These investments will increase crude processing capacity while enhancing operational reliability, positioning Aster to better meet demand and strengthen Singapore’s role as a critical refining and petrochemical hub.
The key project is a US$75 million investment to revitalise the condensate splitter unit (CSU). This will increase Bukom refinery’s crude processing capacity to over 300 000 bpd. Additionally, the lube oil complex (LOC) will be rejuvenated with a US$71 million project which allows for the safe and reliable upgrading of refinery residue to produce higher value base oils which is a main component of lubricants used in industrial, marine and passenger car sectors.

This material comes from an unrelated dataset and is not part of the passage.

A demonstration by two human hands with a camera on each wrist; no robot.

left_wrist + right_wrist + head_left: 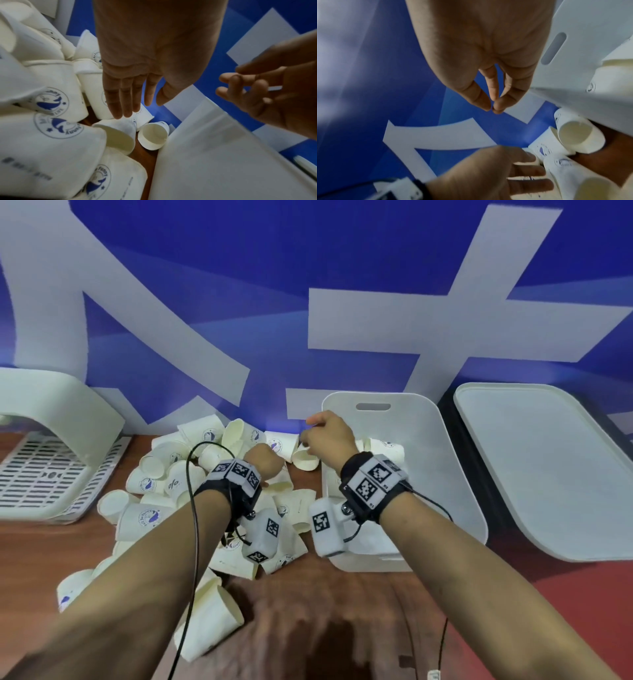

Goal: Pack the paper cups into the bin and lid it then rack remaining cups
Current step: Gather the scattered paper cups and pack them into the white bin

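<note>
White paper cups [191,501] with a blue whale logo lie in a loose heap on the brown tabletop [329,604], left of the bin [459,474]. I cannot count the heap exactly; well over a dozen cups show in the head view, nearly all tipped on their sides with long axes pointing every which way. One cup [154,135] by the bin's left wall lies with its open mouth facing my left wrist camera, its cream inside showing; beside it another cup [116,135] lies mouth toward the same camera.

One white plastic bin stands upright right of the heap, its long axis running away from me, with a slot handle [373,406] in the far wall. At least two cups [387,448] lie inside at the far end. One white lid [548,470] lies flat on the tabletop just right of the bin, apart from it. One white slatted rack [44,470] sits at the far left.

My left hand [137,83] hovers over the heap with fingers straight and together, holding nothing. My right hand [491,81] is over the bin's far left corner, fingers [481,100] bunched tip to tip, with no cup between them.
</note>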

To increase shared feedstocks and processing capabilities, Aster will also invest to improve Bukom’s logistics to enable export of mixed C4 product and import of pyrolysis gasoline from Chandra Asri’s Cilegon facility, Singapore. These projects will enable deeper integration between Bukom and Cilegon to take advantage of the processing capabilities of both sites to further upgrade value from these products.

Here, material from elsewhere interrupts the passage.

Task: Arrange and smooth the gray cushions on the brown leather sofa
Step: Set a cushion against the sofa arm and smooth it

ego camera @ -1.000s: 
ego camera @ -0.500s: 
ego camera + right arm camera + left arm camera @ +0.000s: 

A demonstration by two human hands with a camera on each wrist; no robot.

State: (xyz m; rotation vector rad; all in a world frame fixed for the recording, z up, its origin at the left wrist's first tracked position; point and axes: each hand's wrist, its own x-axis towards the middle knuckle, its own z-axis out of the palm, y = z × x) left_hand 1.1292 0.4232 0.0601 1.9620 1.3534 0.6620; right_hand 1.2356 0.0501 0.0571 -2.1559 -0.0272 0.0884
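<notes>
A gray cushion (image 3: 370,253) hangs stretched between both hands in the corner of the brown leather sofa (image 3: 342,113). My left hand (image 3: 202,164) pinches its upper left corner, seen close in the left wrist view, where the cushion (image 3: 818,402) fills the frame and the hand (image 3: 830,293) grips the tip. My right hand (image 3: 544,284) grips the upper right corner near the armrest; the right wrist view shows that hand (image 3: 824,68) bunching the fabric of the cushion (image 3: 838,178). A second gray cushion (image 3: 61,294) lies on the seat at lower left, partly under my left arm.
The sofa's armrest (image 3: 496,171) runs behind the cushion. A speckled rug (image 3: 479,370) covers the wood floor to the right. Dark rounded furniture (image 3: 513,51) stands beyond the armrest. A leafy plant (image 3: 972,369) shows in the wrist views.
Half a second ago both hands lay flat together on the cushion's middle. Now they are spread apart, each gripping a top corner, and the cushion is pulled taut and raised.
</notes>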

Mashhad Dohadwala, Aster’s Director for Projects & Technology, said: “We are targeting for these projects to be operational in 2026. The rejuvenation will allow us to make higher value products and be more integrated through our oil-chemicals value chain. We continue to evaluate new technologies aligned with energy transition goals, and in parallel keep emphasis on optimising existing assets as it is essential for capacity resilience and produce higher-value offerings for Singapore’s energy and chemicals sector growth.”